Using fur within her previous collections, Katranzou’s shows are not uncommon ground for protestors to express their views. During her LFW AW18 show, a member of the animal rights movement SURGE made it onto the runway to shame the designer and protest against the use of animal fur for fashion’s sake. Although this kind of disruption is disrespectful to designers who do not use any real animal fur in their collections, it was still a powerful and symbolic act against those who do. Reminiscent of the many scandalous protests throughout history, maybe in 100 years we will look back at this era with horror that it was acceptable to exploit animals for fashion, in the way we look back when women could not vote.
However, in July 2018 a group of MPs called for a ban on the sale of real fur after the Environment, Food and Rural Affairs Committee uncovered that some retailers, including BooHoo and Kurt Geiger, were selling real fur as fake. Despite the ban of fur farming in Britain since 2000, there is still a loophole, as fur can be imported from other countries and sold in the UK. Therefore, although a complete ban on the sale of real animal fur would be ideal, it is not currently realistic. In the meantime, the British Fur Trade Association is pushing for accurate labelling of clothes so consumers can become more aware of what they are wearing. Despite the progression towards a fur-free fashion week, it is a shame that within such an innovative and pioneering field, we are still having to make baby steps towards a cruelty-free industry.
However, there are still concerns amongst designers about using faux fur due to the environmental damage caused when producing synthetic materials. Although sustainability is an incredibly important and significant issue, it remains unnecessary to put the environment at harm for the sake of fashion when there are so many alternatives. Using materials such as polyester, nylon and cotton can replicate fur in a more ethical way and with renowned designers making the change to faux fur, we can start revolutionising the way brands think about the ethics behind fashion. After Riccardo Tisci become the new Creative Officer at Burberry, the brand announced that they would stop using real fur in their collections and Gucci, Versace and many others have since followed suit. If it has become fashionable to be anti-fur, let’s hope it can become a trend that lasts.

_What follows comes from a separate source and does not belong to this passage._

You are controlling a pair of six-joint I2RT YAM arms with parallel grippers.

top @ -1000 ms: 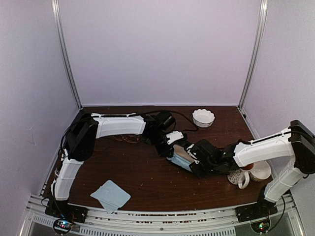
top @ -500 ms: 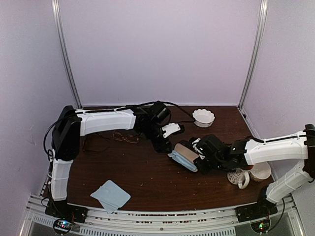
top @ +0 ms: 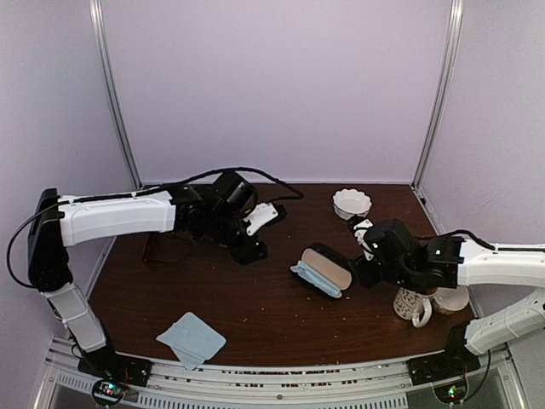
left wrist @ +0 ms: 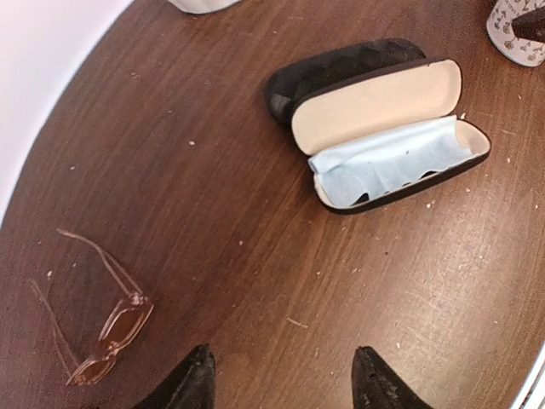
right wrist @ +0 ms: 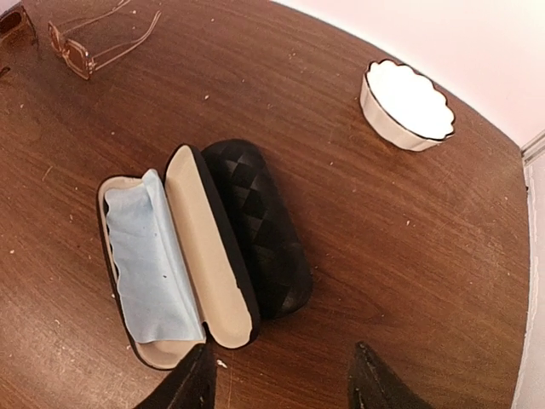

It is unfortunate to see the lengths protesters have to go to make a difference and that it has come to a point where hard-working designers’ shows are being bombarded. Yet protesting outside high profile events, such as Katranzou’s, is what gives the anti-fur movement its exposure. Without this, designers and the BFC might not have felt the need to come forward and denounce their support of the fur trade. With ethical fashion becoming increasingly important for brands, we can hope that there will be a transformation to a cruelty free industry. Fashion should not be at the expense of living beings.